I'm a night person, all my family are(I think) and while I was loafing at home (pre-job, post-uni, desperate housewife) I stayed up late and slept in. Now I'm trying my flailing best to sleep early and get up early. So far I go to bed at 11pm if I'm lucky and get up around 8am. More like the alarm goes off at 8 and I stagger out of bed 30 mins after that. This morning I thought to myself 'I can do it' and off I went to the gym. In my head was hubby's voice "just 20 mins of a good work out will make a difference." Nike swoosh came to mind 'Just do it'
I got onto the running machine and decided to go for gold. Me who hasn't been working out much lately, I went hard out doing interval training. My head felt like it was going to burst and my heart was beating in my ears. I thought wow I'm really pushing myself. Normally when I feel that, I would then lower the level of the machine and just about stroll for the rest of the 20 mins. This time I thought again "no, I can do it."

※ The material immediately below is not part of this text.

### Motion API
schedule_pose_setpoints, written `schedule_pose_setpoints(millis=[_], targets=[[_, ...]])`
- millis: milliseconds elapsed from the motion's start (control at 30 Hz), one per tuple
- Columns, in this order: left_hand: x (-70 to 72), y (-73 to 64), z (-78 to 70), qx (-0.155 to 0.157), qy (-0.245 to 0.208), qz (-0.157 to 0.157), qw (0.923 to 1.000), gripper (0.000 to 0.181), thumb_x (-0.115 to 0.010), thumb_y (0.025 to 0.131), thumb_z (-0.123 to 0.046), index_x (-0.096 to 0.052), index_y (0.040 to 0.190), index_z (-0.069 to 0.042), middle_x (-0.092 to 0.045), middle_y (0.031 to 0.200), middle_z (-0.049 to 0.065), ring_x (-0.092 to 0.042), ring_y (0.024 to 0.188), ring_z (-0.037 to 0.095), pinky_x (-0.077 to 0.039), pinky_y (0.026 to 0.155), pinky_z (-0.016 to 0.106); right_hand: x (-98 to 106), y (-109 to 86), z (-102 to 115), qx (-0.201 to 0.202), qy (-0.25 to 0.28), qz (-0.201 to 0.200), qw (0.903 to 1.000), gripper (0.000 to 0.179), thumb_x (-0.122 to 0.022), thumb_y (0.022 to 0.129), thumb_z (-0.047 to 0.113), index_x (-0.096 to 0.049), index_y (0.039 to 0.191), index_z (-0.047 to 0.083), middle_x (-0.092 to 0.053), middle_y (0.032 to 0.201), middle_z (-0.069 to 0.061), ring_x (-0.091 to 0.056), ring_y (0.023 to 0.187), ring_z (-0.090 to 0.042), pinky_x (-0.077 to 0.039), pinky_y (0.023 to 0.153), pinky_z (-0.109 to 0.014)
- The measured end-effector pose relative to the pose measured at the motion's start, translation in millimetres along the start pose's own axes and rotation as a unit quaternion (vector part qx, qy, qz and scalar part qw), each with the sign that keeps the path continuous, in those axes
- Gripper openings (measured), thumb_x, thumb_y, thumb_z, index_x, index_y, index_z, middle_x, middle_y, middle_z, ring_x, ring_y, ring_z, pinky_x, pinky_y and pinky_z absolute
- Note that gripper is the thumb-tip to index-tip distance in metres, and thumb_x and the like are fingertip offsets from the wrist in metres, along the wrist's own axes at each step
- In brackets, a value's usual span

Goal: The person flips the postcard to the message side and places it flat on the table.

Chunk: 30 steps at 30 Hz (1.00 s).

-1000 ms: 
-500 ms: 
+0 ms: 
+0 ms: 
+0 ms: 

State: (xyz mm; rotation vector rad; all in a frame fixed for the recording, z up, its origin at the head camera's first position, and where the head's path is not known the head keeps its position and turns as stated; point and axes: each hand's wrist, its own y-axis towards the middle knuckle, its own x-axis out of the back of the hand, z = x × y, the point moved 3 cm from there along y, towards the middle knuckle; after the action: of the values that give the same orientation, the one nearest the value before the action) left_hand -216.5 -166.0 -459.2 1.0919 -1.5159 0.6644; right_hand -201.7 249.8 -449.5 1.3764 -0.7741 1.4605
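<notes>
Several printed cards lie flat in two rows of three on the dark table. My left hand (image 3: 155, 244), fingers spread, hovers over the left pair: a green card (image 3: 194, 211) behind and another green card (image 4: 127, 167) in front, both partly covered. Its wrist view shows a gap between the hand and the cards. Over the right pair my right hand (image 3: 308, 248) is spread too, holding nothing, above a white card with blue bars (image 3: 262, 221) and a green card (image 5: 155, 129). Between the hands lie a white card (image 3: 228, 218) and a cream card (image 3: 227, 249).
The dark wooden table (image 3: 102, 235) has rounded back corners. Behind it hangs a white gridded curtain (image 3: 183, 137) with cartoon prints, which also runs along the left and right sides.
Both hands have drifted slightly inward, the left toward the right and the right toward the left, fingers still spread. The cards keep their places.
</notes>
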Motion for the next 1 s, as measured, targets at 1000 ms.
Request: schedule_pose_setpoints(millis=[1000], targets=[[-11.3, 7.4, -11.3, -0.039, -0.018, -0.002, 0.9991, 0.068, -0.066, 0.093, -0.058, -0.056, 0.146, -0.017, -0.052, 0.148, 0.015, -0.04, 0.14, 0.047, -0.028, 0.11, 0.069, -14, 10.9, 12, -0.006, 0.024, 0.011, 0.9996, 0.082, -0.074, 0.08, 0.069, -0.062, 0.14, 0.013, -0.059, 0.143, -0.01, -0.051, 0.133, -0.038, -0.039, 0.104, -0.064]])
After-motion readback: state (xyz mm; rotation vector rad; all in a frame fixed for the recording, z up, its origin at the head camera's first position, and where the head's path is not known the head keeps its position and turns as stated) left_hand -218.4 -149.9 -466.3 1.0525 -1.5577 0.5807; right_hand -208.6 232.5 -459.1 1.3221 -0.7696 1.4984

Well, 10 minutes later I thought it was enough, time to go to another machine plus I really didn't feel that good. I got off the machine and just about fell on my face. I felt so dizzy and close to throwing up. I made it to the closest bench and sat down to regain full conciousness and managed to think "what an idiot." Like all those fitness books say 'Do not push too hard when you haven't been for a long time because you're not as fit as when you last exercised.'
So working girl waddled back home to hubby's surprise hahaha! I thought it was hilarious though it was not very smart but then really what is pushing too hard and what isn't. I must email some fitness guru about this:)

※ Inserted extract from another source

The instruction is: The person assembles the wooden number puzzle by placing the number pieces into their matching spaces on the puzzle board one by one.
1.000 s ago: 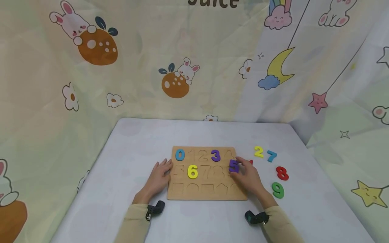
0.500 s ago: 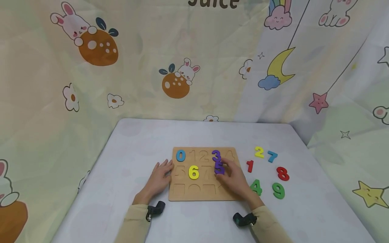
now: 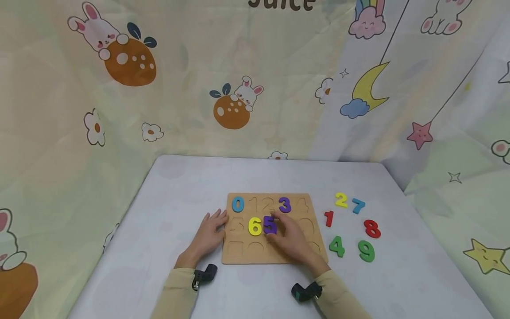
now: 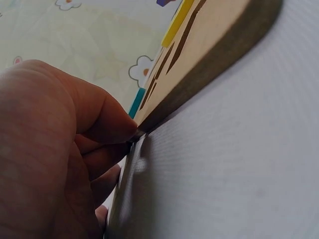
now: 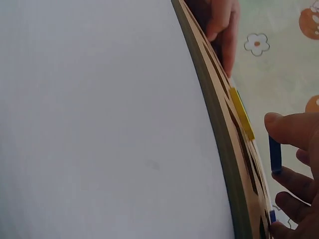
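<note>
My right hand [image 3: 292, 237] pinches a purple number 5 [image 3: 270, 225] between thumb and fingers, over the middle row of the wooden number board [image 3: 243, 256]. In the right wrist view the piece [image 5: 275, 154] stands off the board's surface. Just left of it lies a yellow 6 [image 3: 255, 226] on the board. A blue 0 [image 3: 237, 204] and a purple 3 [image 3: 284, 205] are in the top row. At the board's left edge rests my left hand [image 3: 207, 235], its fingers extended; the left wrist view shows thumb and fingertips touching that edge.
Right of the board, loose on the white table [image 3: 191, 177], lie a red 1 [image 3: 328, 219], yellow 2 [image 3: 341, 200], blue 7 [image 3: 358, 205], red 8 [image 3: 372, 228], green 4 [image 3: 337, 246] and green 9 [image 3: 366, 251]. A printed cloth [image 3: 179, 66] hangs behind.
My right hand has carried the purple 5 leftward across the board, from its right side to beside the yellow 6. The left hand has stayed at the board's left edge.
</note>
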`<act>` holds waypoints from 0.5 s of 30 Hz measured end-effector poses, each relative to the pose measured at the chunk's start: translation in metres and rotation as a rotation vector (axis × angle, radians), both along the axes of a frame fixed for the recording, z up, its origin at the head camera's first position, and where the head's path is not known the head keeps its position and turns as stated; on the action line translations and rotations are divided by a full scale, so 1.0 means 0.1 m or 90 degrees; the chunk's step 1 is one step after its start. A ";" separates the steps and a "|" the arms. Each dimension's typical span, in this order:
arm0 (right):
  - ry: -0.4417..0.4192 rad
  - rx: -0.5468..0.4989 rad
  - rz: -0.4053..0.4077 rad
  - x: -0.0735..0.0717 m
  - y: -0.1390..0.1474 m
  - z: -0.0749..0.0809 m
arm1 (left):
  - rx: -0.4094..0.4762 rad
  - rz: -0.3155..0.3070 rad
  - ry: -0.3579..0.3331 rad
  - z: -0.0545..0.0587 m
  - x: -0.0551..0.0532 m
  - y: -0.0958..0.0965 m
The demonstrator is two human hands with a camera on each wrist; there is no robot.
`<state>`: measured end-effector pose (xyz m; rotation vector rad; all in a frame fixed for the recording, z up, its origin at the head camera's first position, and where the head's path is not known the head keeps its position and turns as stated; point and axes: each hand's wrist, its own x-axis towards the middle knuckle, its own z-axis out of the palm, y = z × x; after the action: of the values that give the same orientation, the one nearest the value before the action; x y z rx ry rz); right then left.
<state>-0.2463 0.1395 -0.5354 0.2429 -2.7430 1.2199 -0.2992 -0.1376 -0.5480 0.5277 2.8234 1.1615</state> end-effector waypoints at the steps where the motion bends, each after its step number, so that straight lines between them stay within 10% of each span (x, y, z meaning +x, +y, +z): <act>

It's now after midnight but its my week-end as I'm only teaching one two-hour class tomorrow so I can relax a little bit. Hubby is at work and he's gonna freak when he finds me still up in front of the computer(like its something new lol). Well better say adieu because this working girl wants to make it to the gym tomorrow. God help us all. Amen
Oh and one last thought I wanted to write about earlier in the week but didn't have the time. I got an email from my Mom back home informing us of two elderly relatives(ladies) who have passed away. I've been away from home a lot and this time for quite awhile, however its still weird to get these emails about people from our village or family dying.

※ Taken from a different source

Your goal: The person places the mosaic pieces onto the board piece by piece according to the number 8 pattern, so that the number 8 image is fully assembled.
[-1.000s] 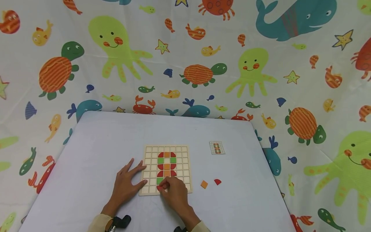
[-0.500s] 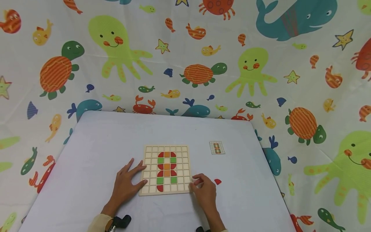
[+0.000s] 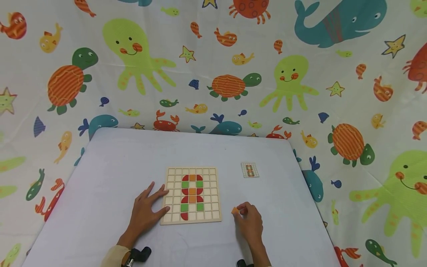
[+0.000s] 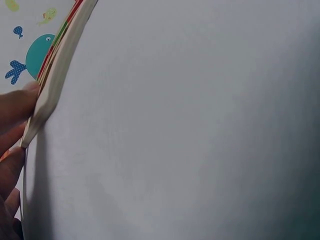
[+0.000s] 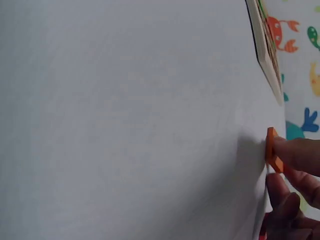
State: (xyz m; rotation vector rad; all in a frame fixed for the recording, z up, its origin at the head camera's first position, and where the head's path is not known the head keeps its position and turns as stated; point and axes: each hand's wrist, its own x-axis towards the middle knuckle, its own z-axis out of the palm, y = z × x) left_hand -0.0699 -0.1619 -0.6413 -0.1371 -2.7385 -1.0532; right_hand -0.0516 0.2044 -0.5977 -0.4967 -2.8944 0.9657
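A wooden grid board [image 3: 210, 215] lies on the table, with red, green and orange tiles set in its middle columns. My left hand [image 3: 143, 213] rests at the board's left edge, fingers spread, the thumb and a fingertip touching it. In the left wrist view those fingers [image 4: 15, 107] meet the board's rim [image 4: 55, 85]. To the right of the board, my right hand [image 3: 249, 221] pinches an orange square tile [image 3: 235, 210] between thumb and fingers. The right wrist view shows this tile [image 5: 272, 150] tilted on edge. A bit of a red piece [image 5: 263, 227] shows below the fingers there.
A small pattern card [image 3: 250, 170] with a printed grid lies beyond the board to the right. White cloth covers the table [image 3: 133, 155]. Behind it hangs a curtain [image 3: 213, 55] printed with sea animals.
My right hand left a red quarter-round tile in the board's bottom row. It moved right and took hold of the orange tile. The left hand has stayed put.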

To me, its like my childhood memories or my roots are slowly being depleted or evaporating into nothingness. Everytime I return home, it's always nice to see all the faces that I once saw every other day growing up as a child, though weathered but the same smile or scowl remained. Though I make comments like oh "Ailole is still the same, still asking for my earrings and saying I'm fat to my face" and yet its what I know growing up there. If I go home now and don't hear or see that person, it feels as if a void has taken that person's place. Whether very significant or not-so-significant those people still mean something to me or are a part of who I am. They are a part of what I know as home, of what is familiar to me, of what once inspired me to get out of that village and make something of myself, only to find out that one self is within me. No place, money or profession can change who one is, for one's roots I believe; defines who one is and what one becomes for the rest of one's life.
So thanks to Aunty Ailole, I better go to bed so I can make it to the gym and see if she'll call me fat this year. Food for thought. Good night and Good Luck.